Advanced Uses For Nmap

Following on from the first part in this series, it is time to look at some of the more advanced features of nmap. Starting with the basic port scan, it is possible to get more information about the scan by adding the -vv flag:

nmap -vv 192.168.1.101

The output will look something like this:

nmap-vv

In the first part, we looked at how to scan a range of addresses. There is one more way to perform the scan but this time by specifying the number of bits from the subnet mask:

nmap 192.168.1.1/24

The above command will scan all the hosts from 192.168.1.0 to 192.168.1.255 on a network that has a subnet mask of 255.255.255.0. Although larger subnet masks are possible (e.g. 255.255.0.0 is /16) this would cause nmap to scan a large number of hosts and should most likely be avoided.

To get nmap to produce a list of the hosts it will scan, use the -sL flag:

nmap -sL 192.168.1.1/24

In this case, the output will be a list of addresses (one per line) starting at 192.168.1.0 and ending at 192.168.1.255.

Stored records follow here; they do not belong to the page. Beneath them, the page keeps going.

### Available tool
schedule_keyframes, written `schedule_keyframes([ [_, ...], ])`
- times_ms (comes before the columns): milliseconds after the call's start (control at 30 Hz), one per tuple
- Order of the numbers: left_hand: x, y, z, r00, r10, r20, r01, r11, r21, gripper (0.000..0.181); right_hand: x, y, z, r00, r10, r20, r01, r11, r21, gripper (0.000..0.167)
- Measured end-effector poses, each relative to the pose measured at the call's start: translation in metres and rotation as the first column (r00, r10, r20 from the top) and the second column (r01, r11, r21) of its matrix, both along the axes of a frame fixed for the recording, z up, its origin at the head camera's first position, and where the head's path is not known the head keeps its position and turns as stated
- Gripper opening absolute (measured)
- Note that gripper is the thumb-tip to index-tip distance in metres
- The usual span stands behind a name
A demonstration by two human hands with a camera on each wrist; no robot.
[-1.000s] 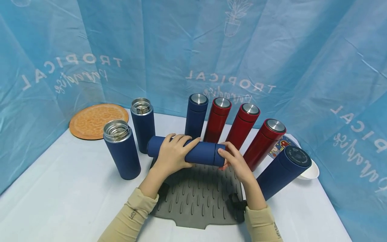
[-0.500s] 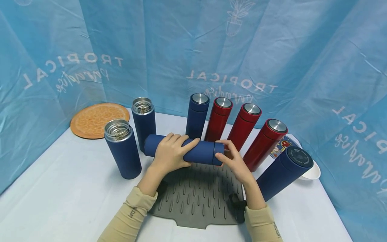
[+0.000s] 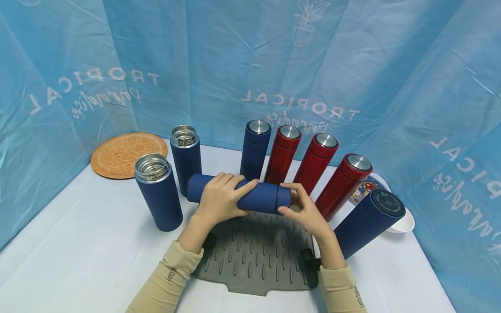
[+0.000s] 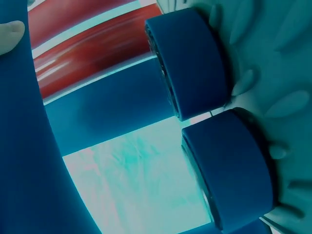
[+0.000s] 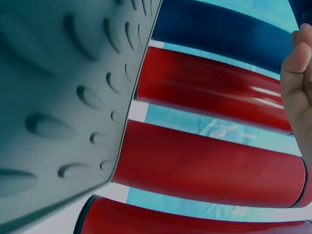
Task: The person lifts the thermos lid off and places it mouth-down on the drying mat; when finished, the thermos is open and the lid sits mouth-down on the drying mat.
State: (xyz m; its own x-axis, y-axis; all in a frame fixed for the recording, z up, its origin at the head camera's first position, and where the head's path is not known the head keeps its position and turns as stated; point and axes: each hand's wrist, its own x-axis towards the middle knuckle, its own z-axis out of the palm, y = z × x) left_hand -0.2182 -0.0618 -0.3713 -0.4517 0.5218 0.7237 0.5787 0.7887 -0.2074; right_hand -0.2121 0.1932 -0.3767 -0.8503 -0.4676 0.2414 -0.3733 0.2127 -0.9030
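Observation:
A dark blue thermos bottle (image 3: 258, 198) lies level above the grey ridged mat (image 3: 254, 256). My left hand (image 3: 220, 195) grips its body from above. At its right end my right hand (image 3: 307, 215) pinches the blue cap (image 3: 284, 198) between thumb and fingers; the cap sits on the bottle with a dark seam between them. In the left wrist view the held bottle's wall fills the left side, and two loose blue caps (image 4: 195, 63) rest on the mat, hidden in the head view. The right wrist view shows only part of the right hand (image 5: 300, 83).
Two lidless blue thermoses (image 3: 160, 195) stand at left, near a round orange placemat (image 3: 128, 154). Behind the mat stand a capped blue thermos (image 3: 255, 150) and several red ones (image 3: 316, 163). Another blue thermos (image 3: 368, 224) stands at right, before a white bowl (image 3: 403, 222).
The held bottle shifted slightly left early on, then stayed put. My right fingers have changed their hold round the cap, and the right wrist has turned a little. The left hand keeps its grip.

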Motion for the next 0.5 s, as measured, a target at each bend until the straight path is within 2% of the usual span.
schedule_keyframes([
  [167, 0.0003, -0.0013, 0.0012, 0.999, -0.005, 0.044, 0.004, 1.0, 0.008, 0.084, -0.0002, 0.0018, 0.0005, 0.999, 0.014, -0.043, -0.012, 0.999, 0.048, 0.059],
  [400, 0.0016, -0.0031, 0.0038, 0.996, 0.005, 0.091, -0.004, 1.0, -0.01, 0.083, 0.0018, 0.0021, 0.0027, 0.999, 0.023, -0.047, -0.019, 0.996, 0.085, 0.057],
  [500, 0.0028, -0.0037, 0.0045, 0.992, 0.007, 0.128, -0.005, 1.0, -0.012, 0.084, 0.0025, 0.0007, 0.0043, 0.992, 0.04, -0.123, -0.026, 0.994, 0.11, 0.056],
])
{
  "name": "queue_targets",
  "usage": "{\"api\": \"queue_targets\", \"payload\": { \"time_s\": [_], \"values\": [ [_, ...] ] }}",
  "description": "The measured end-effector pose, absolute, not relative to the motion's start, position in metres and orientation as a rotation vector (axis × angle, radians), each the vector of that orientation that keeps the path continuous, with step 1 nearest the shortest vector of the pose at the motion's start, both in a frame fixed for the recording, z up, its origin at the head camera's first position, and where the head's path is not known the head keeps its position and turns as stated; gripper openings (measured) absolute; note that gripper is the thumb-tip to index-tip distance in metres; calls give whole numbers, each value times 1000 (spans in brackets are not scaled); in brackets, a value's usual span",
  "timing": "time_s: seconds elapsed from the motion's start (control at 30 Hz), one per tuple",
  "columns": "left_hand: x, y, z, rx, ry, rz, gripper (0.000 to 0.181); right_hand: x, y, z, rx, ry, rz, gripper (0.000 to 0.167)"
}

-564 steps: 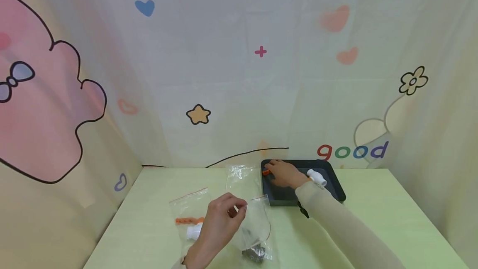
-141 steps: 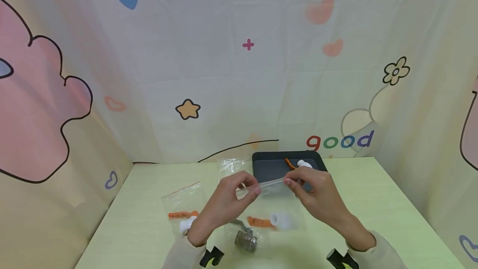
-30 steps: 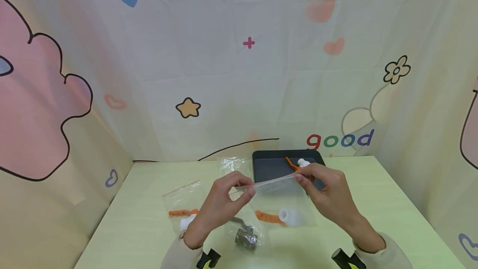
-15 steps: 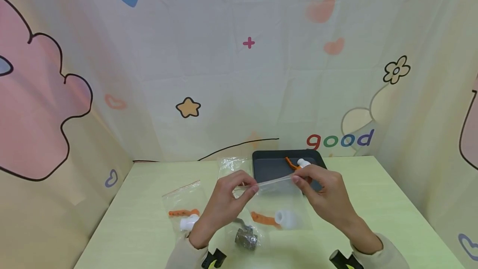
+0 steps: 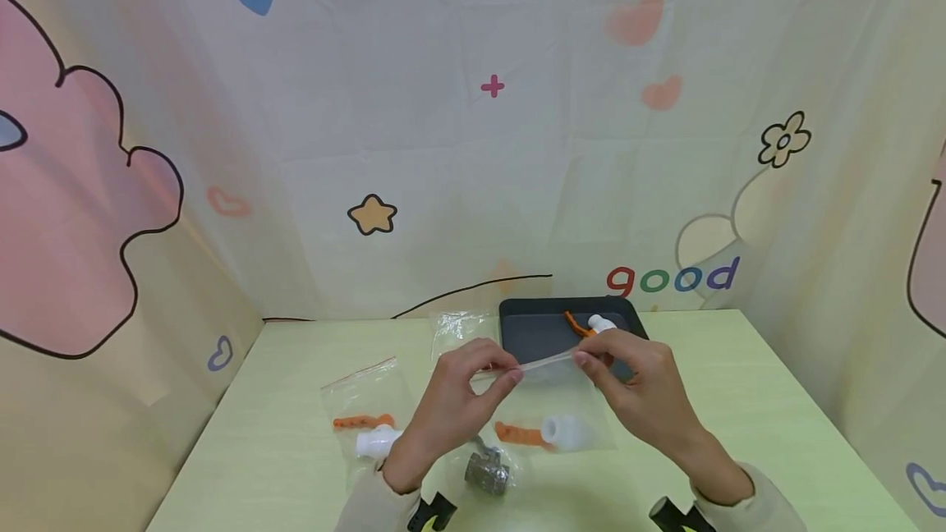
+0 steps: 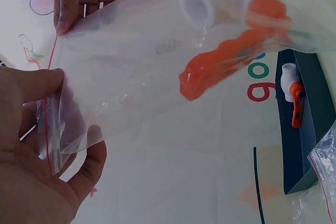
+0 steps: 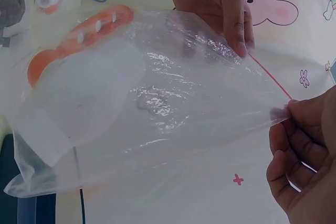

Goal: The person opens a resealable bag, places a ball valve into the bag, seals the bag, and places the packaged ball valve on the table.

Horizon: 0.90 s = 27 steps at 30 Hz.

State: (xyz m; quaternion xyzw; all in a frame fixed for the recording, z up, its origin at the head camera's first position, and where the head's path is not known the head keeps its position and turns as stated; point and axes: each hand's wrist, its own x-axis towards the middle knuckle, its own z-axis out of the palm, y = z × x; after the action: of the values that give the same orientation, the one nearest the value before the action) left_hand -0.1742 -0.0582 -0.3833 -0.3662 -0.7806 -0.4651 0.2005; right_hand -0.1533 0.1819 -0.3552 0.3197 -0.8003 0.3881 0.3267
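While working over the table (image 5: pixel 229 466), near the tray (image 5: pixel 532 333), holding the clear bag (image 6: pixel 131 61), pinching its top in left hand (image 5: pixel 460 391) and right hand (image 5: pixel 646 378), gripping closer together than a moment ago; carrying white pipe (image 6: pixel 197 6) and orange handle (image 6: pixel 220 62) inside, probably working along the red strip (image 7: pixel 270 76).

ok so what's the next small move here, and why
I'd probably run the right hand's pinch along the red edge of the clear bag toward the left hand, pressing as it goes. Both hands pinch that edge, and the white valve with its orange handle is inside, but I can't tell whether the bag is fully sealed.
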Motion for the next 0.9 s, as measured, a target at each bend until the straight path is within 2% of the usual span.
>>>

If there are hosts on your network that object to being scanned (say servers with intrusion detection systems installed or certain types of firewall appliances), you can tell nmap to skip a certain address by using the -exclude flag. The following example will scan all the hosts from .0 to .255 but not 192.168.1.4:

nmap 192.168.1.1/24 -exclude 192.168.1.4

When looking for open ports, nmap can use several different types of scanning method. Network connections are established using the TCP protocol. It defines what packets of data to send and what should be the reply. To establish a connection, a SYN packet is first sent to the host. If the port is open and the host is willing to accept connections then it replies by sending back a SYN-ACK packet. Then the client will send an ACK packet to complete the connection. This connection is then used higher up by software like web browsers and email programs. When invoked from a normal user account, this is exactly what nmap does for every port being scanned. If a connection is established, the port is reported as being open.

But if nmap is invoked from a root account or using sudo, it defaults to a different type of scan known as half-open scanning. In this scenario, nmap creates the low level TCP packets itself (rather than using the underlying operating system to do it on its behalf) and when it receives the SYN-ACK, it doesn’t reply with an ACK and so a full connection is not established. But because the host replied with a SYN-ACK, it means that the port is open and available for a full connection. The advantage of half-open scanning is that it is faster and it doesn’t cause the server software listening on the port to log a connection.

You can ensure that half-open scanning is being used by using the -sS flag. When combined with -vv, you can see nmap reporting its use of a “SYN Stealth Scan” to probe the host. Here is the full command:

sudo nmap -sS -vv 192.168.1.101

nmap-sS

Also notice that nmap now gives a report of the number of raw packets it generated so it could perform the half-open scan.

There is one more type of scan worth mentioning and that is the NULL scan and its friends – the FIN scan and the Xmas scan. In the TCP standard, there is a small section which tells a TCP implementation what to do if it receives a packet with the wrong flags. The practical result of this “loop hole” is that any packets not containing the SYN, RST, or ACK bits will result in a returned RST packet if the port is closed and no response at all if the port is open. nmap can use this to its advantage by sending malformed packets and waiting to see if there is a response.

The NULL scan, which is invoked using -sN doesn’t set any bits in the packet header. The FIN scan, -sF, sets the TCP FIN bit and the Xmas scan, -sX, sets the FIN, PSH, and URG flags. It is called the Xmas scan as the packet is now all lit up like a Christmas tree!

If the host replies with a RST packet then the port is closed, nothing and the port is open.

As we can see, nmap is a powerful tool and has been designed equally for stealth or overt scanning. As a last experiment, try the following command as a way to discover which hosts are alive on your local network without actually scanning the hosts but rather by just asking for their MAC addresses:

sudo nmap -PR -vv 192.168.1.1/24

The -PR flag will cause nmap to ask for the MAC address of the host (using ARP) and will mark the host as alive if it gets a response.